Modified:
doc/trunk/design/syn/S02.pod
Log:
More long dot cleanup.
Modified: doc/trunk/design/syn/S02.pod
==============================================================================
--- doc/trunk/design/syn/S02.pod (original)
+++ doc/trunk/design/syn/S02.pod Fri Apr 7 13:04:37 2006
@@ -12,9 +12,9 @@
Maintainer: Larry Wall <la...@wall.org>
Date: 10 Aug 2004
- Last Modified: 6 Apr 2006
+ Last Modified: 7 Apr 2006
Number: 2
- Version: 20
+ Version: 21
This document summarizes Apocalypse 2, which covers small-scale
lexical items and typological issues. (These Synopses also contain
@@ -72,7 +72,9 @@
and ends with dots and contains whitespace and commentary between the dots.
The pattern for "long dot" is C<< m:p/\.+ \s<ws> \./ >>. (A minor
consequence of this is that the C<< postfix:<...> >> operator should not
-be followed by whitespace.)
+be followed by whitespace. Also, if you put space after the C<..> range
+operator, it should have space before it as well. But you already do it
+that way, right?)
For instance, if you were to add your own C<< infix:<++> >> operator,
then it must have space before it. The normal autoincrementing
@@ -111,6 +113,13 @@
But you'll have to be sure to always put whitespace in front of it, or
it would be interpreted as a postfix method call instead.)
+The long dot form of the C<...> postfix is C<0. ...> rather than
+C<0. ....> because the long dot eats the first dot after the whitespace.
+It does not follow that you can write C<0....> because that would
+take the first three dots under the longest token rule. (The long dot
+does not count as a longer token because the longest-token rule only
+applies to the fixed prefix of any rule with variable components.)
+
=item *
Single-line comments work as in Perl 5, starting with a C<#> character
@@ -381,10 +390,11 @@
Subscripts now consistently dereference the container produced by
whatever was to their left. Whitespace is not allowed between a
variable name and its subscript. However, there is a corresponding
-B<dot> form of each subscript (C<@foo.[1]> and C<%bar.{'a'}>) which
-allows optional whitespace after the dot (except when interpolating).
-Constant string subscripts may be placed in angles, so C<%bar.{'a'}>
-may also be written as C<< %bar<a> >> or C<< %bar.<a> >>.
+B<dot> form of each subscript (C<@foo.[1]> and C<%bar.{'a'}>).

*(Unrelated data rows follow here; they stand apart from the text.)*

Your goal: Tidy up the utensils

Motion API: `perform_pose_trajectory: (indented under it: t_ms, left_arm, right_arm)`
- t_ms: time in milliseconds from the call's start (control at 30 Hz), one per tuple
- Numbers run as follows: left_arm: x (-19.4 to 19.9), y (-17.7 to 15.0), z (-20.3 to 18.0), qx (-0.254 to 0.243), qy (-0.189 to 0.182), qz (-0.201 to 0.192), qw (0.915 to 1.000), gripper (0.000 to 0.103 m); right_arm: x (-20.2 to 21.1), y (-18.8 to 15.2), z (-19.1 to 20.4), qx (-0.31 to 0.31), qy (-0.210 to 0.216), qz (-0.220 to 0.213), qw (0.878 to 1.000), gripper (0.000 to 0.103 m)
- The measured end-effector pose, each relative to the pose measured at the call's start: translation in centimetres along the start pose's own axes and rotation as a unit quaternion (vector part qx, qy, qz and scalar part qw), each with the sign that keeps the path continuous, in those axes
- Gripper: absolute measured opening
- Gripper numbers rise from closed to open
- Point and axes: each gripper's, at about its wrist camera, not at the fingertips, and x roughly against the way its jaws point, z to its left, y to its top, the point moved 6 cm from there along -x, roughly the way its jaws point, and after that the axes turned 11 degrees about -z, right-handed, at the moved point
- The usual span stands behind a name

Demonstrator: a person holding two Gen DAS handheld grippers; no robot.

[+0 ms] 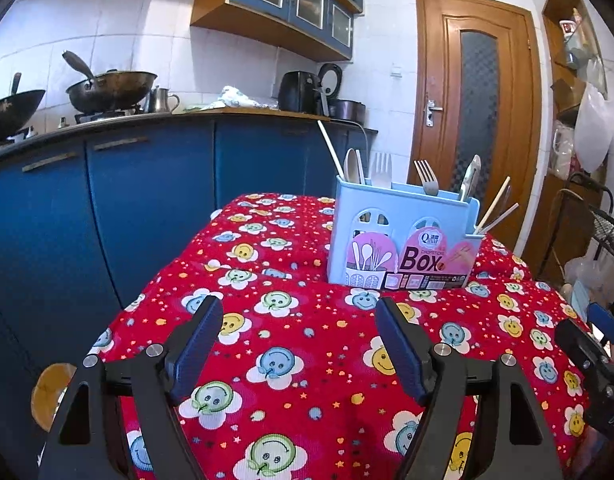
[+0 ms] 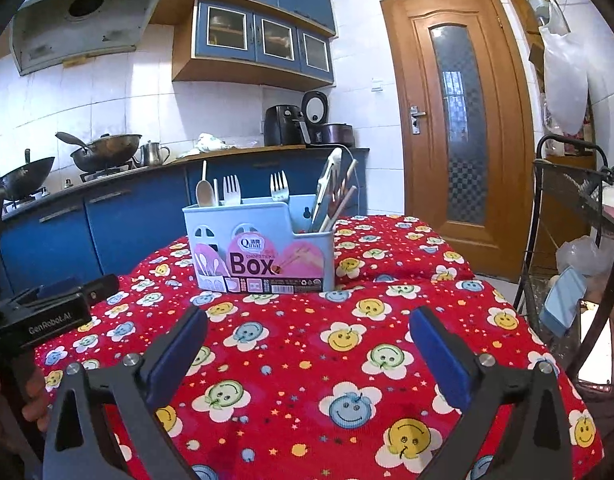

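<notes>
The blue utensil box (image 1: 403, 240) stands upright on the red-clothed worktop (image 1: 307, 344), ahead of both grippers. The left hand-held gripper (image 1: 299, 308) and right hand-held gripper (image 2: 307, 320) gape wide, both empty. It sits right of the left's axis, left of the right's; neither looks clearly nearer

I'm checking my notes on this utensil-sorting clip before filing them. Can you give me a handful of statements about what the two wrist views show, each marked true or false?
1. The blue utensil box stands upright on the red tablecloth. True.
2. The left gripper is shut on a fork. False: its jaws stand wide apart with nothing between them.
3. Forks and a spoon stick up out of the box. True.
4. The right gripper touches the box. False: it is open, apart from the box, on the near side.
5. Loose utensils lie scattered on the tablecloth. False: none show on it.
</notes>
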Motion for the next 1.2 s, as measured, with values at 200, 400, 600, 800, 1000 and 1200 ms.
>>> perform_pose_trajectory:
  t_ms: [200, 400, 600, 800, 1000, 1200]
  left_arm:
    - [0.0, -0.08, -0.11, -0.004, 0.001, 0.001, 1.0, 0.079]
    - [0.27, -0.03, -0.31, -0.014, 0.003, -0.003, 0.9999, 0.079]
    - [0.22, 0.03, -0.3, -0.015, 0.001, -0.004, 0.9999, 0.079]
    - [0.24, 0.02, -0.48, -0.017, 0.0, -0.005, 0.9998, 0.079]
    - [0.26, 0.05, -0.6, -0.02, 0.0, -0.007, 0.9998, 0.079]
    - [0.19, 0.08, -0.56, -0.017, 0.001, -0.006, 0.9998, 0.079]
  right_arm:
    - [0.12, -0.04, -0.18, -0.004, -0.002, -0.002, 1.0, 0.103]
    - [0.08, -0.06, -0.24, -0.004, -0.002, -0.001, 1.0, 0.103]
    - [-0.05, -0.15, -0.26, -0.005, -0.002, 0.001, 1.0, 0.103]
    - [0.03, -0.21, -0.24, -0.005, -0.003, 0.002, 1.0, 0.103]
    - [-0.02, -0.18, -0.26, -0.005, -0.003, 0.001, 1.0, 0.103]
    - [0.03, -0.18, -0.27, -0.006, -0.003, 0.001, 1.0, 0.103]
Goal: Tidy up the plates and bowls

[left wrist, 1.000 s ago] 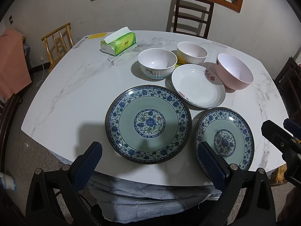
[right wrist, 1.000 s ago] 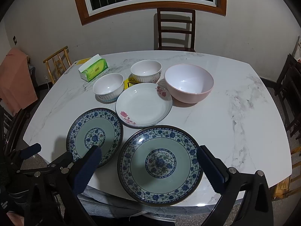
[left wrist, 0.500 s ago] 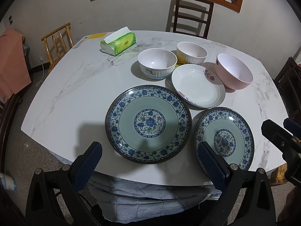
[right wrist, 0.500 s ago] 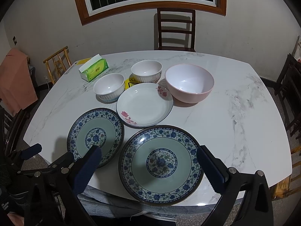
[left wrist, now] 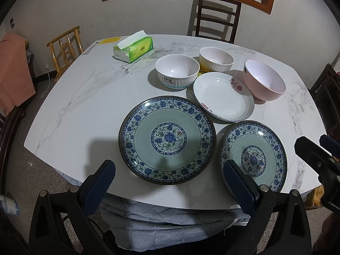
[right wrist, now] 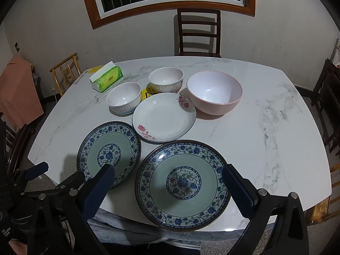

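Both grippers, left (left wrist: 169, 175) and right (right wrist: 169, 177), hang wide open and empty at the table's (right wrist: 265, 131) near edge. White plate (right wrist: 163, 116) sits mid-table: two blue plates (right wrist: 181, 183) just nearer, three bowls (right wrist: 214, 92) just behind.

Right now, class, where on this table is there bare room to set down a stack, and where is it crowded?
Free: the marble right of the pink bowl, out to the table edge, and the patch left of the plates, below the tissue box. Crowded: the middle, where bowls and white plate sit close together.
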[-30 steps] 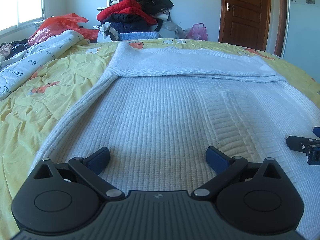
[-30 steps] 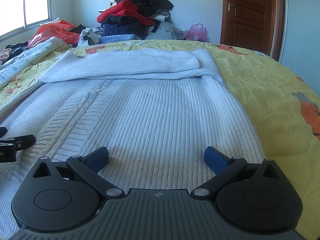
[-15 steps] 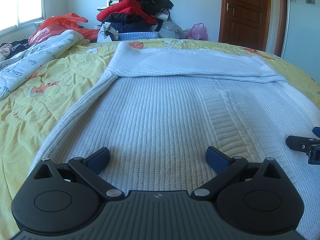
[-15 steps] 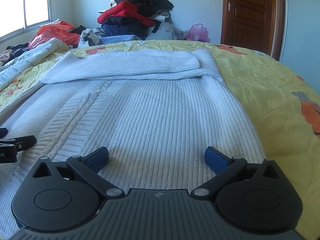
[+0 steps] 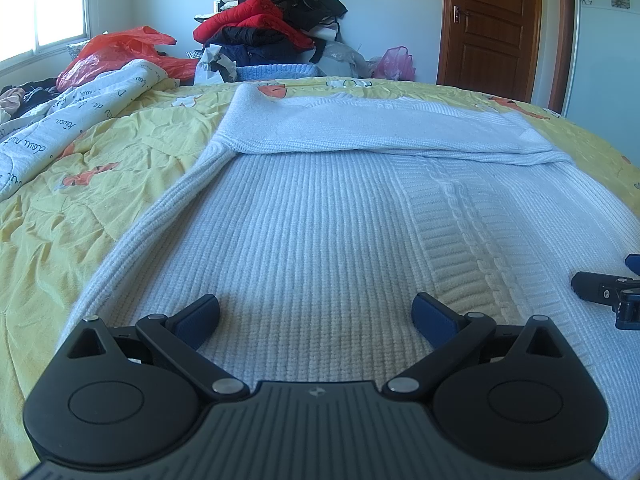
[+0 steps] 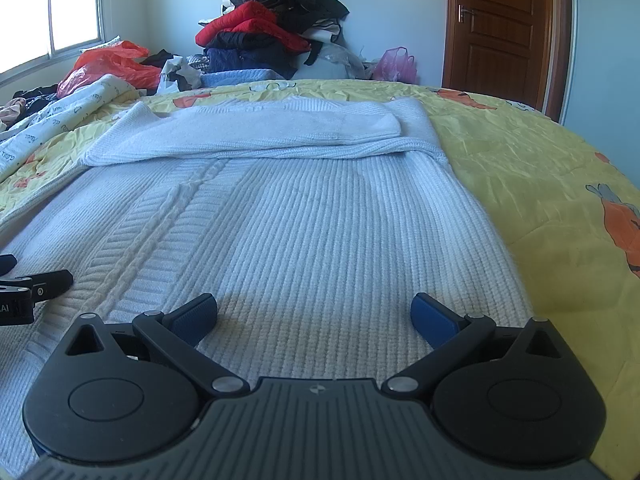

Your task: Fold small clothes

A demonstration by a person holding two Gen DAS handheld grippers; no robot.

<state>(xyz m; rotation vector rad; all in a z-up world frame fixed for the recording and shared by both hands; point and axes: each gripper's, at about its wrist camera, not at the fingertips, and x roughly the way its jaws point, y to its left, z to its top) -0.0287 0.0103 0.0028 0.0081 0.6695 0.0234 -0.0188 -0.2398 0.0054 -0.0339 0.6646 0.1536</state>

+There is also a "long dot" form which allows optional whitespace
+between dots. (The long dot is not allowed when interpolating). Constant
+string subscripts may be placed in angles, so C<%bar.{'a'}> may also
+be written as C<< %bar<a> >> or C<< %bar.<a> >>.
=item *
@@ -473,9 +483,11 @@
&foo($arg1, $arg2);
Whitespace is not allowed before the parens, but there is a corresponding
-C<.()> operator, which allows you to insert optional whitespace after the dot:
+C<.()> operator, plus a "long dot" form which allows you to insert optional whitespace between dots:
- &foo. ($arg1, $arg2);
+ &foo. .($arg1, $arg2);
+ &foo... #comment
+ .($arg1, $arg2);
=item *
@@ -1337,20 +1349,21 @@
(Unlike in Perl 5, where version numbers didn't autoquote.)
You can also use the :key($value) form to quote the keys of option
-pairs. To align values of option pairs, you may not use the
-dot postfix forms:
+pairs. To align values of option pairs, you may use the
+"long dot" postfix forms:
- :longkey. ($value)
- :shortkey. <string>
- :fookey. { $^a <=> $^b }
+ :longkey. .($value)
+ :shortkey. .<string>
+ :fookey. .{ $^a <=> $^b }
These will be interpreted as
- :longkey(1). ($value)
- :shortkey(1). <string>
- :fookey(1). { $^a <=> $^b }
+ :longkey($value)
+ :shortkey<string>
+ :fookey{ $^a <=> $^b }
-You just have to put spaces inside the parenthesis form to align things.
+But note that C<..> is not a long dot because at least one internal space
+is required to differentiate from the range operator.
=item *
Yes, before anyone else points it out to me, that still doesn't quite
make sense, insofar as the long-dot rule has to take precedence over
postfix ... if there is trailing whitespace. I think the long-dot rule
is built into the parser rather than falling out of the longest-token
rule. And the long-dot rule has to look ahead to see if there is
whitespace following. Seems a lot more benign than the previous forms
of lookahead though. Definitely easier to parse visually, I think.
Larry
> : +It does not follow that you can write C<0....> because that would
> : +take the first three dots under the longest token rule. (The long dot
> : +does not count as a longer token because the longest-token rule only
> : +applies to the fixed prefix of any rule with variable components.)
>
> Yes, before anyone else points it out to me, that still doesn't quite
> make sense, insofar as the long-dot rule has to take precedence over
What's not making sense to me is why it's not
The long dot form of the C<...> postfix is C<0. ....> rather than
C<0. ...> because the long dot eats the first dot after the whitespace.
(ie swapped the 3 and 4 dots), given that the long dot eats the first dot,
and 3 eat 1 leaves 2, whereas 4 eat 1 leaves 3.
Nicholas Clark
It can certainly be argued either way. It kind of depends on what
you think about the first dot of '$x...' with respect to the next
two dots, and whether the long dot rule ends with \. or <before \.>.
I tend to think of the "long dot" as a substitute for the first dot
in any dotted short form, not as a prefix. To me it seems easier
to teach as a "long dot" (which is dotty on both ends) than as a dot
extender (which is dotty at the front and spacey at the back, but just
happens to require that the next thing be a dot.)
Larry
> before anyone else points it out to me
<hihi>
> I think the long-dot
> rule is built into the parser rather than falling out of the
> longest-token rule.
I think so too, but why then cling to the dot?
s:p5/[\][#][^\]*[#][\]// (does not match \#\ )
The backslash is not (or not always) the proper character for this.
s:p5/([.^\])[#].*?[#]\1/$1/
thing.# #.xFF(1,2,3)
thing.\# #\xFF
(0 .. ^# #^42)
It's a prophet. :)
--
Groet, Ruud